While my wife polished off her steak, I sat facing my Smokehouse Burger, one of eight burger varieties at CharBar. A thick, nicely seared and well-seasoned burger sat on a sturdy toasted and buttered bun. In the words of the Black Crowes, it was a little bit hard to handle, piled high with lettuce, tomato, bacon, cheddar and crispy-fried onion straws. The press and bite method was crucial in keeping me from breaking out the knife and fork and completely embarrassing myself.

On the side were fries, which were okay, but had me questioning if they were hand cut in-house. Altogether, it was not a bad burger and one I’d go back for if in the neighborhood, but not necessarily worth a trip across town.

Overall, the steak fared better than the burger, and the whole experience was more enjoyable than expected. CharBar strikes a balance between a casual burger joint and a high-end steakhouse. The prices are reasonable, the service was decent and nothing of the experience screamed, “chain”. And, considering it is a chain, I suppose this makes it a fairly successful one.

The restaurant:  CharBar No. 7, 2 Gerber Road (Gerber Village), 828-277-3470, www.charbar7.com.

Hours: Sunday-Thursday 11:30 a.m.-11 p.m., Friday-Saturday 11:30 a.m.-midnight.

Atmosphere:  While the amount of televisions may initially make you think sports bar, the attention to detail and choice of materials makes the space feel current, polished and higher end than a wing and beer joint.

Dish to try:  Keep it traditional. Begin with a wedge salad and order up a steak. The baked potato appears to be a safe bet while the mushroom risotto will arrive as a tasty dish but don’t expect textbook texture.

Beverage notes:  Beer, wine, house cocktails and full bar. Local brews abound. Order up a 20-ounce pour from a choice of 16 draft options.
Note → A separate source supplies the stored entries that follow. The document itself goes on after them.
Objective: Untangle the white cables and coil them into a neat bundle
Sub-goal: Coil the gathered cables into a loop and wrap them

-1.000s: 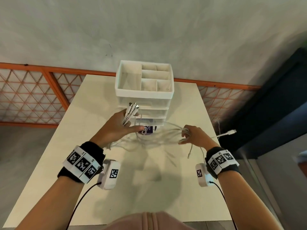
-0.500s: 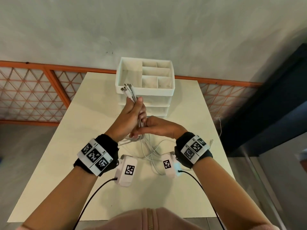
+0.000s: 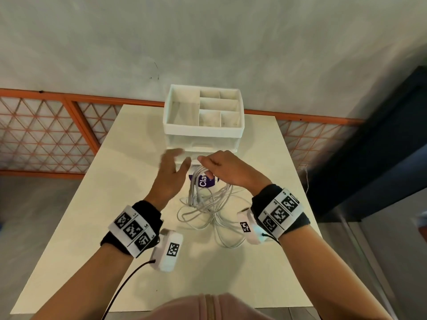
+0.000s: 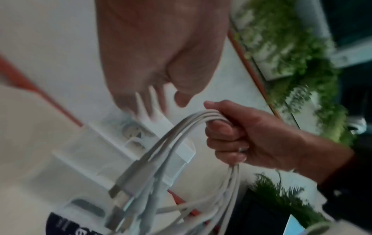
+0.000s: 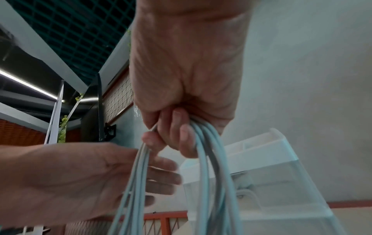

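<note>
Your right hand (image 3: 227,170) fists the white cables (image 3: 208,204) mid-length so plugs hang together | your left hand (image 3: 169,175), fingers spread, holds nothing, free for coiling.

White cables (image 3: 209,204): several thin, round-sheathed leads gathered side by side into one bunch, raised above the table and bent over in a tight arch at the top. From that bend one short limb hung down, ending in a cluster of plugs (image 4: 128,189) with metal tips, held roughly level with one another. The longer limb dropped to the tabletop, where the slack lay in loose, overlapping loops (image 3: 221,229), not yet wound into a coil. Seen from the right wrist, the strands (image 5: 209,167) ran parallel and uncrossed near the bend.
</note>
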Action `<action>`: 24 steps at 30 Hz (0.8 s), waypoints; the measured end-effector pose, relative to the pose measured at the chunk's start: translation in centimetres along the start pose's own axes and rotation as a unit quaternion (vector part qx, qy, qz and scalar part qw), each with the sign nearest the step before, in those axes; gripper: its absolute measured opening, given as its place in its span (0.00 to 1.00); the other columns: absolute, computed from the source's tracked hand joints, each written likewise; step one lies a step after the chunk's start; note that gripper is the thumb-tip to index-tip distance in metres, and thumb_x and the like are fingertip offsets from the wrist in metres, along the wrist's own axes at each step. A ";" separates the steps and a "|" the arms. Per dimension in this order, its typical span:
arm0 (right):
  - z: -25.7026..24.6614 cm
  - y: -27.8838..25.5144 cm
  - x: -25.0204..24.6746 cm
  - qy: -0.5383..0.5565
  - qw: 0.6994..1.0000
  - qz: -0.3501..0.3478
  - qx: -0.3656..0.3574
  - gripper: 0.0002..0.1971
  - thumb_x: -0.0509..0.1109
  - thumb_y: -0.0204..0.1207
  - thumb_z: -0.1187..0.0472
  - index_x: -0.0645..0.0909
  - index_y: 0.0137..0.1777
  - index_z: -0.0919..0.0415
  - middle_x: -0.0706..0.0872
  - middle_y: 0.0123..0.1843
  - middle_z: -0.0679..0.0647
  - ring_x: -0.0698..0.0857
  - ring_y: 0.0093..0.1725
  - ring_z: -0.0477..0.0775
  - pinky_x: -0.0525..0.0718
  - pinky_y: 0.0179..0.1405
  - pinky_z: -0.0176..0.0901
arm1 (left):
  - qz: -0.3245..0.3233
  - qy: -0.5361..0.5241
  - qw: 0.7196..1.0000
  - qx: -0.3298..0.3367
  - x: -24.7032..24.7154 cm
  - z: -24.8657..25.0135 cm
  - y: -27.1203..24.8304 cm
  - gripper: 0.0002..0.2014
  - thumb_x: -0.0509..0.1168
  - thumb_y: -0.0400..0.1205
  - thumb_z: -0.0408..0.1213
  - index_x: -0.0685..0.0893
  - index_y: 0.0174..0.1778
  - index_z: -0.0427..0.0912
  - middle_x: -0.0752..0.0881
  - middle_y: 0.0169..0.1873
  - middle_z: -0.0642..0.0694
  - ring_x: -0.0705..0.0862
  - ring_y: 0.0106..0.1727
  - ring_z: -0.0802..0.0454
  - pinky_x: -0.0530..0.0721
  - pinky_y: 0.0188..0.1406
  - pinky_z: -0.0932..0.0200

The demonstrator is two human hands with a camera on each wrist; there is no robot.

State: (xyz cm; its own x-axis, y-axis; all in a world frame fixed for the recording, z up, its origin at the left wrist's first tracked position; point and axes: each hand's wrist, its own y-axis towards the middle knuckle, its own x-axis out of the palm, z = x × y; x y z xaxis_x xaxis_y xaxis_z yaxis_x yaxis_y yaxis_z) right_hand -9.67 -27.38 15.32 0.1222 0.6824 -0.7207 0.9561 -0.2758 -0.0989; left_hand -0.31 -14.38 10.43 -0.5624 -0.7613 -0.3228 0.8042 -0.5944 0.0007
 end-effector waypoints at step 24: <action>0.8 1.2 3.5 0.396 0.912 0.081 0.076 0.15 0.45 0.87 0.52 0.64 0.40 0.56 0.62 0.18 0.42 0.60 0.19 0.44 0.62 0.23 0.39 | -0.160 -0.145 0.976 0.030 1.4 2.4 -1.9 0.10 0.48 0.89 0.37 0.71 0.46 0.38 0.80 0.18 0.63 0.78 0.21 0.67 0.75 0.25 0.75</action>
State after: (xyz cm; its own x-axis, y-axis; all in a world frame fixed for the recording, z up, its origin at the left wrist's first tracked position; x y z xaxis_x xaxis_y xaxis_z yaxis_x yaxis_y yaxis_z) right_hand -8.29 -25.89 12.13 0.4700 0.8824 -0.0190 0.8678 -0.4659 -0.1729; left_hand -3.13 -14.94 12.21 -0.8202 -0.5710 -0.0341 0.5713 -0.8208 0.0031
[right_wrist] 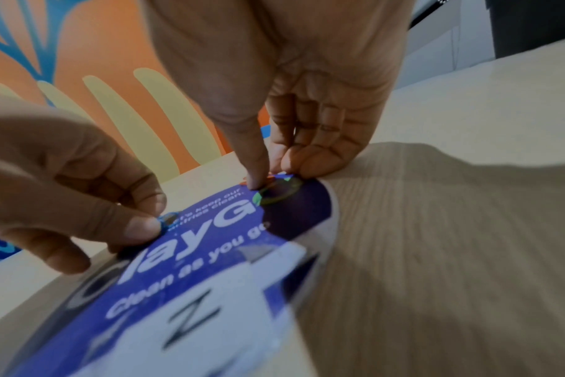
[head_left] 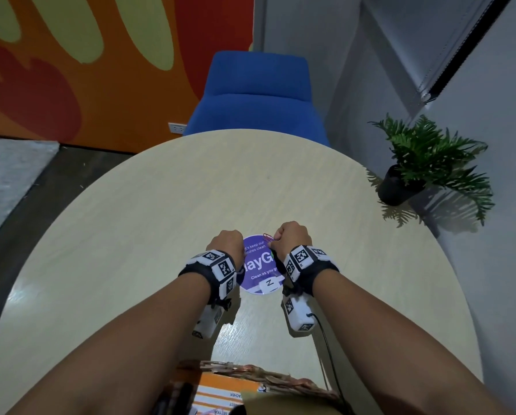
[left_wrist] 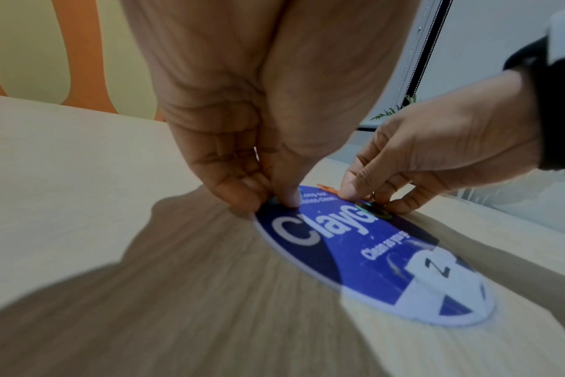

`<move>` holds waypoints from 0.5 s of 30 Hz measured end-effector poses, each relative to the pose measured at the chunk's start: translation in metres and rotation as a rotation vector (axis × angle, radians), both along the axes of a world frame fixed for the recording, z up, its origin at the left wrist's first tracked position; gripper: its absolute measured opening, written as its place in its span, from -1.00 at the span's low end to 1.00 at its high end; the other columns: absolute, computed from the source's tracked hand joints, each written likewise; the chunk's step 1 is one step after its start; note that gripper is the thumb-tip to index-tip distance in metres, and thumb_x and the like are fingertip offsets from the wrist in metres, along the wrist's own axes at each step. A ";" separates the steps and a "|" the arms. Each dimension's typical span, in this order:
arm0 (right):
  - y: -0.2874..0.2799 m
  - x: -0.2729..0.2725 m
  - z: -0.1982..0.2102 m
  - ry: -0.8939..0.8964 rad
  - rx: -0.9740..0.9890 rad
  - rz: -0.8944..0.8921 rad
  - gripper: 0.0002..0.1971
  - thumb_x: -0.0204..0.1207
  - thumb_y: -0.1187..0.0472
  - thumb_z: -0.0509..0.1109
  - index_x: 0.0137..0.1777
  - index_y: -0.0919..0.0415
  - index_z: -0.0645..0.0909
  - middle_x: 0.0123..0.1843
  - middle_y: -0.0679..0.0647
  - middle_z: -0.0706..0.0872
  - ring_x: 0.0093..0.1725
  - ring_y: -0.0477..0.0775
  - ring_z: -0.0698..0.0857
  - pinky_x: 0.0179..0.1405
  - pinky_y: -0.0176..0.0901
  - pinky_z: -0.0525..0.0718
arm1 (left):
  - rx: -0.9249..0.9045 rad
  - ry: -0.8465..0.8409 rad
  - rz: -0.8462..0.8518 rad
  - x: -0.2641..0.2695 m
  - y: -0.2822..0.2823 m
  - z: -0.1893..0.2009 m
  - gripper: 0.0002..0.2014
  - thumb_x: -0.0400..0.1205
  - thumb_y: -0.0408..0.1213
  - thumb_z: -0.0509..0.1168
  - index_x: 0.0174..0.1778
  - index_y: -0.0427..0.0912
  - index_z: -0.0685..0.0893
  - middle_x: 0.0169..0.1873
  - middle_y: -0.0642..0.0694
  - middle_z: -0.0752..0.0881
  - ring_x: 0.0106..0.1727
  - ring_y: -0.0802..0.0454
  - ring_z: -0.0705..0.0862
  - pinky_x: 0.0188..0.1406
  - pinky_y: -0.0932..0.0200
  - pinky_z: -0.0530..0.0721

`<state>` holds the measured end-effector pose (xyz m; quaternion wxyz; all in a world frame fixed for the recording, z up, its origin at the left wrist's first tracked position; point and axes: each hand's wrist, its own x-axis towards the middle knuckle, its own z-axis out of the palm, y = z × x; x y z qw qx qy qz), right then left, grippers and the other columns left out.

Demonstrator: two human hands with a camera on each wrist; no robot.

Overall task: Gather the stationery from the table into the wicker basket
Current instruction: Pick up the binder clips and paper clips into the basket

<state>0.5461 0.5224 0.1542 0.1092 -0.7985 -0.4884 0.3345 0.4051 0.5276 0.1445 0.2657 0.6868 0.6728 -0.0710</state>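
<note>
- Wicker basket (head_left: 268, 377) sits closest, right at the person's body and behind both wrists, with an orange-striped notebook (head_left: 220, 390) already lying in it, so I'd guess most of the gathering is done.
- Left hand (head_left: 225, 244) has thumb and fingers pinched on a small blue paper clip (right_wrist: 167, 220) at the near-left rim of the round purple sticker (head_left: 258, 266) on the table (head_left: 160, 205).
- Right hand (head_left: 289, 235) is pinched down too, on a red paper clip (head_left: 268, 236) at the sticker's far edge, just beside its fingertips. Looks gripped, though it's too small to be sure.
- Beyond the hands I can't spot any other stationery, just a potted plant (head_left: 424, 163) off to the right.
- Left to do, I reckon: lift both clips and drop them in the basket.
</note>
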 end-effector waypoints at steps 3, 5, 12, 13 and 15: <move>0.004 -0.002 -0.001 -0.016 -0.028 -0.023 -0.86 0.43 0.25 0.50 -0.17 0.37 0.71 -0.04 0.27 0.81 -0.23 0.23 0.66 -0.25 -0.15 0.59 | 0.006 -0.052 -0.012 -0.012 -0.006 0.006 -0.83 0.55 -0.34 0.32 0.01 -0.29 0.72 0.03 -0.30 0.76 0.03 -0.28 0.73 0.01 -0.01 0.70; 0.004 -0.003 -0.002 -0.039 -0.054 -0.013 -0.82 0.44 0.25 0.49 -0.10 0.40 0.72 -0.01 0.29 0.80 -0.16 0.28 0.71 -0.23 -0.13 0.60 | 0.017 -0.116 0.010 -0.024 -0.015 0.015 -0.85 0.52 -0.34 0.33 -0.01 -0.22 0.68 0.00 -0.23 0.76 0.02 -0.24 0.72 0.04 -0.01 0.70; 0.004 -0.007 0.002 -0.157 -0.094 0.119 -0.81 0.53 0.23 0.40 -0.18 0.40 0.64 0.08 0.32 0.77 0.02 0.33 0.75 -0.17 -0.10 0.59 | 0.099 -0.301 -0.082 -0.071 -0.068 0.091 -0.92 0.51 -0.32 0.38 -0.21 -0.03 0.68 -0.36 0.05 0.72 -0.25 0.04 0.66 -0.22 0.23 0.51; 0.002 -0.009 0.003 -0.189 -0.106 0.172 -0.82 0.55 0.24 0.37 -0.11 0.40 0.64 0.11 0.31 0.76 0.04 0.32 0.75 -0.15 -0.09 0.60 | 0.111 -0.336 -0.112 -0.076 -0.085 0.107 -0.95 0.52 -0.28 0.41 -0.19 -0.02 0.69 -0.36 0.06 0.73 -0.29 0.08 0.66 -0.27 0.27 0.49; -0.003 -0.011 0.006 -0.250 -0.098 0.273 -0.79 0.58 0.24 0.32 0.09 0.40 0.62 0.17 0.30 0.73 0.09 0.32 0.73 -0.07 -0.03 0.65 | 0.118 -0.358 -0.196 -0.086 -0.119 0.129 -0.97 0.53 -0.20 0.42 -0.16 0.02 0.71 -0.40 0.06 0.76 -0.36 0.17 0.65 -0.34 0.31 0.49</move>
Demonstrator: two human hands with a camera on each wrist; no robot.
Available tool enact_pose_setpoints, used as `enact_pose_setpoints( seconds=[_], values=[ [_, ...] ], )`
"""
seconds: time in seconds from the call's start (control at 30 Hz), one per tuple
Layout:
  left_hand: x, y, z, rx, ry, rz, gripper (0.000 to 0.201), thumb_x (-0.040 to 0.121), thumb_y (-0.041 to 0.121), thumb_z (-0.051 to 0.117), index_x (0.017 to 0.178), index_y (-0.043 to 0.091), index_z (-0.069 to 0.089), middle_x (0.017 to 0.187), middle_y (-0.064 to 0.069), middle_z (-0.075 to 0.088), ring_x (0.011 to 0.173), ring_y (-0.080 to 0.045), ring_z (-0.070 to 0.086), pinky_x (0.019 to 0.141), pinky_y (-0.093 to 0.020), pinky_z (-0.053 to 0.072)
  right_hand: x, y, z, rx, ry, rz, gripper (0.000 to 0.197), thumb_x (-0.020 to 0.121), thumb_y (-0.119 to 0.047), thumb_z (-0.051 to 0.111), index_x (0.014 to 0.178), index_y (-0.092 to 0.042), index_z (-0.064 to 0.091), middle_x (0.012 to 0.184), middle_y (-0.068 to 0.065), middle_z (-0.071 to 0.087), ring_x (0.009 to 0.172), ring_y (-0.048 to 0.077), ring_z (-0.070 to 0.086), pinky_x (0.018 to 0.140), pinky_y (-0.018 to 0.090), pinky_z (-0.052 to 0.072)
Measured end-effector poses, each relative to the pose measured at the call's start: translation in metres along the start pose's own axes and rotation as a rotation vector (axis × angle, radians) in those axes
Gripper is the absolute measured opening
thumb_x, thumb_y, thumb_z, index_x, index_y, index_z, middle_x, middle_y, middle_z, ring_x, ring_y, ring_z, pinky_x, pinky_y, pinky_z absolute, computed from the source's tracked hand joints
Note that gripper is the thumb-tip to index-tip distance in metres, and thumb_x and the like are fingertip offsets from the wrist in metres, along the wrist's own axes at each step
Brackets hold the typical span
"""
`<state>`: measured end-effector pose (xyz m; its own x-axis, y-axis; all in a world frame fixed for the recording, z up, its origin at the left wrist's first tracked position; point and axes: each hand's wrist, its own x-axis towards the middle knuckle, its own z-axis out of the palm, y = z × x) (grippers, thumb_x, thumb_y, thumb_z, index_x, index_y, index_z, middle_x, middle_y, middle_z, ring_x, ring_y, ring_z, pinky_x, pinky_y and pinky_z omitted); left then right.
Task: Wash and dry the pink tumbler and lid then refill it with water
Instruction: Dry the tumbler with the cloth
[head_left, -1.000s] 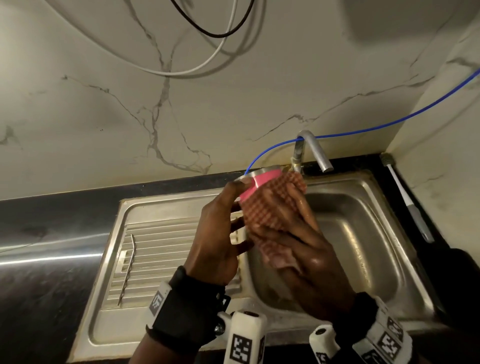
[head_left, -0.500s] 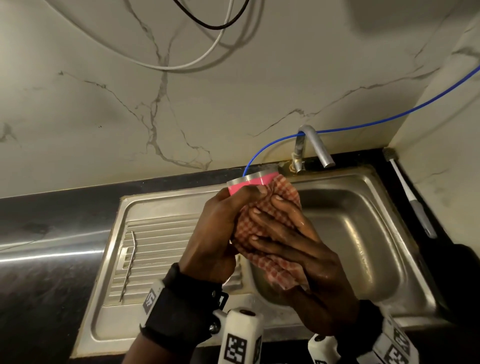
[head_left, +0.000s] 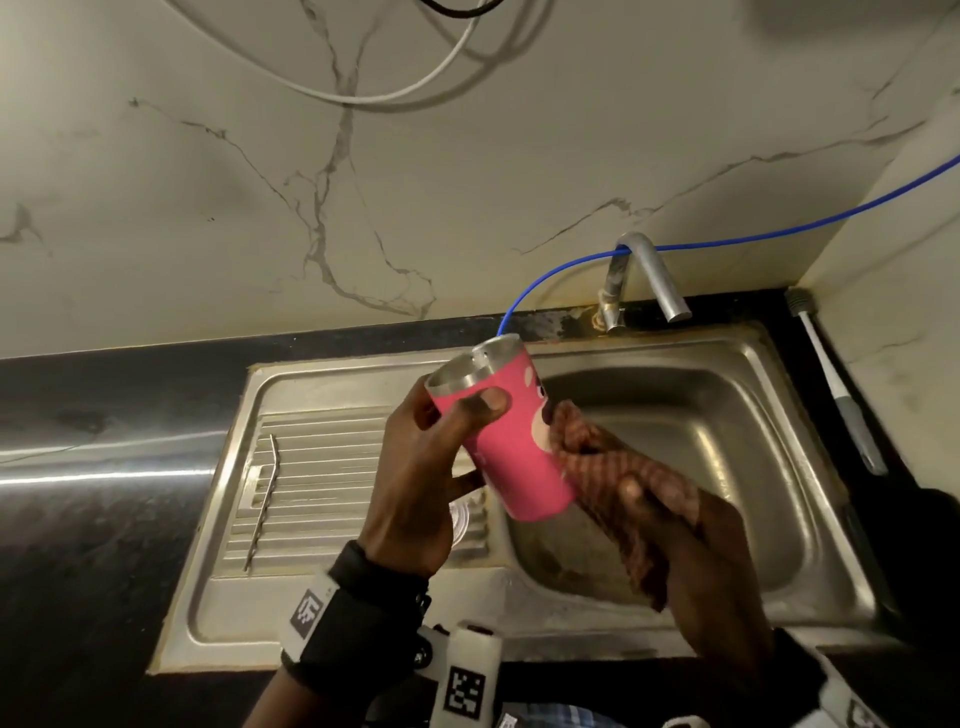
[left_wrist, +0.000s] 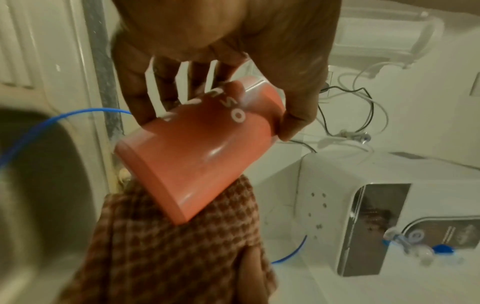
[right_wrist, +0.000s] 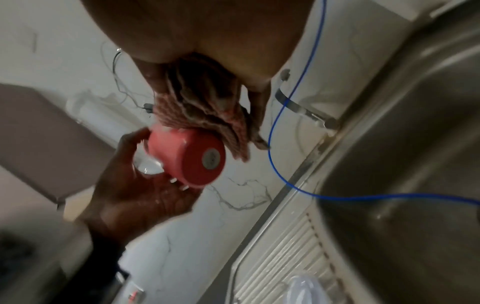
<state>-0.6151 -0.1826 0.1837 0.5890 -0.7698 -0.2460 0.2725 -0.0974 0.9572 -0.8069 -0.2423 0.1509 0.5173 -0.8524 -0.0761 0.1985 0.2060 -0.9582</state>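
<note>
Drying step: pink tumbler (head_left: 503, 434) gripped by left hand (head_left: 426, 467), centre frame; checked cloth (head_left: 613, 467) clenched in right hand (head_left: 691, 540) (interior judged next).

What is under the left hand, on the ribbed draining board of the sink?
A clear, ridged object lies on the draining board, peeking out beneath the left hand. It may be the lid, but the hand and the pink tumbler cover most of it.
</note>
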Motion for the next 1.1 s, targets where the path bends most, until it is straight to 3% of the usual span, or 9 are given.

The bottom line:  Yes it’s a chain, but a small North Carolina-based one. CB7 seems better planned than most other small chains. Okay, the appetizer menu does read a little, well chainy, and don’t expect Hickory Nut Gap beef, but the menu also isn’t flooded with a ridiculous amount of options. It focuses on steaks and burgers and just a few other items. The interior is nicer than average and the Texas toast garlic bread, as much as you try to resist, will make you tip more than normal.